Naciski dyplomatyczne przynoszą efekty. Jedna z najstarszych polskich placówek muzealnych za granicą: Muzeum Polskie w szwajcarskim Rapperswilu na razie nie straci siedziby - informuje "Rzeczpospolita".
"Jeszcze do niedawna sytuacja wydawała się beznadziejna. Władze miasta, położonego na północnym brzegu Jeziora Zuryskiego, 40 km od Zurychu, planowały zmienić charakter średniowiecznego zamku. Plan zagospodarowania przewidywał jego modernizację i stopniową prywatyzację. W pomieszczeniach, które dzisiaj zajmuje Muzeum Polskie, miała być urządzona restauracja" – czytamy w artykule.
W listopadzie 2016 r.

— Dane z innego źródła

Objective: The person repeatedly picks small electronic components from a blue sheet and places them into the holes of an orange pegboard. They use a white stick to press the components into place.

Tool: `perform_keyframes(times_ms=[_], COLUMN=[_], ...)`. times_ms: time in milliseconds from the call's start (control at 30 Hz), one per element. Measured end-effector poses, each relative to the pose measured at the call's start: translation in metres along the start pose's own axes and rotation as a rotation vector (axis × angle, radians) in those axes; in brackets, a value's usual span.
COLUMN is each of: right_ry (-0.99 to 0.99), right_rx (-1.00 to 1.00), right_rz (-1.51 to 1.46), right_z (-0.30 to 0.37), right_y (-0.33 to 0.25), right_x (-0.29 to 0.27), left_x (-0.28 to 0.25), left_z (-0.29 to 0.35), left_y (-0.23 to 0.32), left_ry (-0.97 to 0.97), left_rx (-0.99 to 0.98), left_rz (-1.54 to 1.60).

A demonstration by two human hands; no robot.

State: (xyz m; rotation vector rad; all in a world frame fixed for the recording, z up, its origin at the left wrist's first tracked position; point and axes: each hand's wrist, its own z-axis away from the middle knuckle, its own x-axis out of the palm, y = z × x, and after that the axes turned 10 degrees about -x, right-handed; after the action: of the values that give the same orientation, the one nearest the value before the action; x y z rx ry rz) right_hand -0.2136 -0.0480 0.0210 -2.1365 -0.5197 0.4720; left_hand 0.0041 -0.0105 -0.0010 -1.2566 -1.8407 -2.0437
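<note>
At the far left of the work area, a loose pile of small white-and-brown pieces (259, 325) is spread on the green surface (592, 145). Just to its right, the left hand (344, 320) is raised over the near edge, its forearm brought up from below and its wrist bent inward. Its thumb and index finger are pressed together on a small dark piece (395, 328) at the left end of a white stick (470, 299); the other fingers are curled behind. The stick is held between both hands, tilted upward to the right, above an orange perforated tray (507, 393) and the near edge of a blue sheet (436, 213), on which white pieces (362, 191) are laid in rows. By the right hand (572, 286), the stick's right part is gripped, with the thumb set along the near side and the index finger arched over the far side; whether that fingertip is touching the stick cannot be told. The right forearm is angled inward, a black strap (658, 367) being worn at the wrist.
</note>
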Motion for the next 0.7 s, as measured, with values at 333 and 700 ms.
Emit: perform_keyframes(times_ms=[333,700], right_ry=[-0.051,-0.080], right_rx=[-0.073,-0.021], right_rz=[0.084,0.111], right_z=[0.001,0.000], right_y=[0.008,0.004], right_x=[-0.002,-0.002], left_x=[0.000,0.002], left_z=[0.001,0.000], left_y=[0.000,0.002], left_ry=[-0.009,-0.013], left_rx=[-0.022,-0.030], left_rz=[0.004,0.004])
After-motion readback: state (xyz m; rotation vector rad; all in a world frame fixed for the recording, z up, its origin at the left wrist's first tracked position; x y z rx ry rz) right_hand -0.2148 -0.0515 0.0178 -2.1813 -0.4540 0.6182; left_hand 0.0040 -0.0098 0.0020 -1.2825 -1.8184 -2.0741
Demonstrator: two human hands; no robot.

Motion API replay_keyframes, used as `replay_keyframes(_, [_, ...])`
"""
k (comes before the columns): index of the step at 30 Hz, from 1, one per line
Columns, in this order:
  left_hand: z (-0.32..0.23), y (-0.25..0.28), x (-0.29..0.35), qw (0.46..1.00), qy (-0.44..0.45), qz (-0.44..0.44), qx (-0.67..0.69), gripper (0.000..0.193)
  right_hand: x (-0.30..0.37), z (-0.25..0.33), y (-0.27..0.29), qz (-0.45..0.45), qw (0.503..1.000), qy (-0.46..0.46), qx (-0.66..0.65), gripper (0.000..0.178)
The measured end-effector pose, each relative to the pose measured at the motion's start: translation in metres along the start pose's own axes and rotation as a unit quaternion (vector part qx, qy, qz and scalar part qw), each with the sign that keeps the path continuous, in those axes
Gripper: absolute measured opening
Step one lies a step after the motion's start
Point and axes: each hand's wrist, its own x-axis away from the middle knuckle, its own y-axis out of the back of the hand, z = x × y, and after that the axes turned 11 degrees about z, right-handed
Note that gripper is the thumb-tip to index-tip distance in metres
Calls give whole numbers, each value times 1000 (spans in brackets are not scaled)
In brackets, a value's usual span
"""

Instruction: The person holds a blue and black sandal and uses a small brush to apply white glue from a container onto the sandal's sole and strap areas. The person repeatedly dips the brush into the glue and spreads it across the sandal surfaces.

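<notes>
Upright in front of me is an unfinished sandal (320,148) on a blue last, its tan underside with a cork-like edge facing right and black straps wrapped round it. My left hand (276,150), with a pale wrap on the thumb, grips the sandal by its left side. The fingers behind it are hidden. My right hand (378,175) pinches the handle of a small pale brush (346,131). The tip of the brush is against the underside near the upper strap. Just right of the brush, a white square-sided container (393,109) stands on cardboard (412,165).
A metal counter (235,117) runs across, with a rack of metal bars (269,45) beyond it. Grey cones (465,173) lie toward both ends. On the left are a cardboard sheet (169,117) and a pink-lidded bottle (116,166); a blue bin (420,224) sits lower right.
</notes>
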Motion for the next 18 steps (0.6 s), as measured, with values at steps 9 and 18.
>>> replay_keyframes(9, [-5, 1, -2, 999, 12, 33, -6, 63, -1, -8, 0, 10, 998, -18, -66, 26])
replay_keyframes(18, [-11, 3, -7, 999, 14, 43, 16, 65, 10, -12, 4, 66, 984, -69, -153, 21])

Rapperswil odwiedził jednak prezydent Andrzej Duda i w czasie spotkania ze szwajcarskim prezydentem Johannem Schneiderem-Ammannem dobitnie zadeklarował, że zależy mu, "by muzeum pozostało na zamku".
Ostatecznie – jak przypomina dziennik – miasto odrzuciło poprzedni projekt zagospodarowania zamku. "Na nowy projekt jest rozpisany konkurs, podjęte decyzje muszą przejść przez głosowania obywateli, a te trwają długo" – powiedziała dziennikowi dyrektor placówki Anna Buchmann.
Projekty będą rozpatrywane do końca 2017 r. "Wtedy zobaczymy, jak dalece władze miasta są gotowe do ustępstw wobec nas. Z pewnością zmieniło się stanowisko władz gminy i miasta, nie ma już mowy o całkowitym wyrzuceniu muzeum z zamku, jednak forma prezentacji muzealnej będzie dopiero się kształtować" – zastrzegła Buchmann.
Muzeum założył w 1870 r. Władysław hr. Broel-Plater. W zamku mieszkali znani Polacy, m.in. przez cztery lata tworzył tam pisarz Stefan Żeromski.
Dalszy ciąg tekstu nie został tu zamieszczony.